JOHN COLE SCOTT: Yes, and again it’s good in a way because we always want big funds for us to consider for our clients at CEF Advisors or the retail investors that are looking for options in their portfolio where they don’t have access in this capacity, and generally we’ve never bought the IPO, we’re going to follow this very closely and see how it trades and consider the market environment that it’s in for private equity, and if there’s a discount we deem meaningful, you’ll probably see it pop up in our 13 filings over time. We do think the structure does have some good advantages, the fact that there is the ability to, if you choose to, to size up slowly or to get out when you want and not potentially gated in the evergreen structures that have recently been more common for private equity exposures for retail investors.

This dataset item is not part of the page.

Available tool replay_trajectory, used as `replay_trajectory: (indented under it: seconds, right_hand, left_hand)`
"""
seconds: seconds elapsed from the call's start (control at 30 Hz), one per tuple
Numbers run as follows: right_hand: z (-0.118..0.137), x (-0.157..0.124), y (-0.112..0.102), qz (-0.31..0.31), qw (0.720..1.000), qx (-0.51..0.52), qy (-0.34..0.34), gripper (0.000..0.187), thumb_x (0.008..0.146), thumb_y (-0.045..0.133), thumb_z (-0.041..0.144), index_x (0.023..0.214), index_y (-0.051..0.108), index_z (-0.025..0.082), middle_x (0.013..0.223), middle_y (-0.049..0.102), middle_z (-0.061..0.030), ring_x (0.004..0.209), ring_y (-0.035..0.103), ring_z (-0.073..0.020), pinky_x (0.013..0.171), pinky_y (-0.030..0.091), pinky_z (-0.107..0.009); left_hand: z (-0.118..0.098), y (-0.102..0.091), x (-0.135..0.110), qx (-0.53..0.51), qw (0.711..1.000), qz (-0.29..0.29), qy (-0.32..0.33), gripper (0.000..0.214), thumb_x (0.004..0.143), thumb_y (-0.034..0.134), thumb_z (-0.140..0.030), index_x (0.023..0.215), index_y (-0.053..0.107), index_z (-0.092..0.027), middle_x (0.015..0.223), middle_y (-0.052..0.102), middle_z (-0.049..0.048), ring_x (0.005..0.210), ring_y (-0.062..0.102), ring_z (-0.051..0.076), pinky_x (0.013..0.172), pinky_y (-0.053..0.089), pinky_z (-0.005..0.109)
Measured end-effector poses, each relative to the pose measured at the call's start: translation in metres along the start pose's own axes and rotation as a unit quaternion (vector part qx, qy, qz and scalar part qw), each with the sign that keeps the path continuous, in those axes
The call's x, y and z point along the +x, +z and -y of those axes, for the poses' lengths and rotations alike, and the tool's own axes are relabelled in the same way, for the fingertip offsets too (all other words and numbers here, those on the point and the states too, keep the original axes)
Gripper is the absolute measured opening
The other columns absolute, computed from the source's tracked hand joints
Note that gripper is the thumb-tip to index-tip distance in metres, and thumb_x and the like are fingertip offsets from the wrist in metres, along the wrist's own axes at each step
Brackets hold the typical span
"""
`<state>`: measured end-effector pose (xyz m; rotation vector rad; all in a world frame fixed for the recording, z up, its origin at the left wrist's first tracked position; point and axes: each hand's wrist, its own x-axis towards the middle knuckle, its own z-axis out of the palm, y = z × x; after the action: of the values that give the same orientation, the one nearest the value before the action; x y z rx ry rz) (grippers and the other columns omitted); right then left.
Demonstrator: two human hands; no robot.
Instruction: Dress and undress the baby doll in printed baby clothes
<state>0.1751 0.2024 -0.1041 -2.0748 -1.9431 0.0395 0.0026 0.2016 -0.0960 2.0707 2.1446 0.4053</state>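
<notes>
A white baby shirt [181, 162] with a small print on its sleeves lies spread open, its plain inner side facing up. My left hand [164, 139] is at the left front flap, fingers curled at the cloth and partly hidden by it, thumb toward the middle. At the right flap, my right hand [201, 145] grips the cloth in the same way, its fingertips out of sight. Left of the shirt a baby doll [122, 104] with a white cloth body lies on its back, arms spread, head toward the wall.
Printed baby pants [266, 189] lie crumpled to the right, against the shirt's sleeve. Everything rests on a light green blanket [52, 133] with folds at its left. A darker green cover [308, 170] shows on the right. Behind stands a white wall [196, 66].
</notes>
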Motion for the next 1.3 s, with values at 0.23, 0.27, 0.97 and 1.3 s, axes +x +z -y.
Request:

CHUCK JAFFE: Robinhood is a bit of an unlikely sponsor here in that we don’t normally expect the brokerage platform to necessarily become the fund sponsor, but this is kind of in line with their business and what they’re offering, so maybe it’s not any different from Schwab saying, “Hey, we’ll have the Schwab funds,” or is it different?
JOHN COLE SCOTT: Well, I mean, a couple years ago Fidelity launched a private or non-traded BDC using their client base as the largest investor base, and initially I was scratching my head until I got to meet their head of private credit, I was actually impressed with both his experience and the software and research they’re using to analyze deal flows. So I think this is the extension of where we are with technology and the future of capital markets, where you have up and coming players like Robinhood. I mean, the fee, not terrible, it’s 2%, and you know we’ve talked about the Private Shares Fund, the interval fund, its management fee is 1.9%, and the first six months has been waived down to 1%, which is positive, it’s less friction the first six months as they scale up, it’s going to be 20% max exposure and 10 plus positions, kind of focused, but again this is a new fund and it’s got to start from zero and grow from that point.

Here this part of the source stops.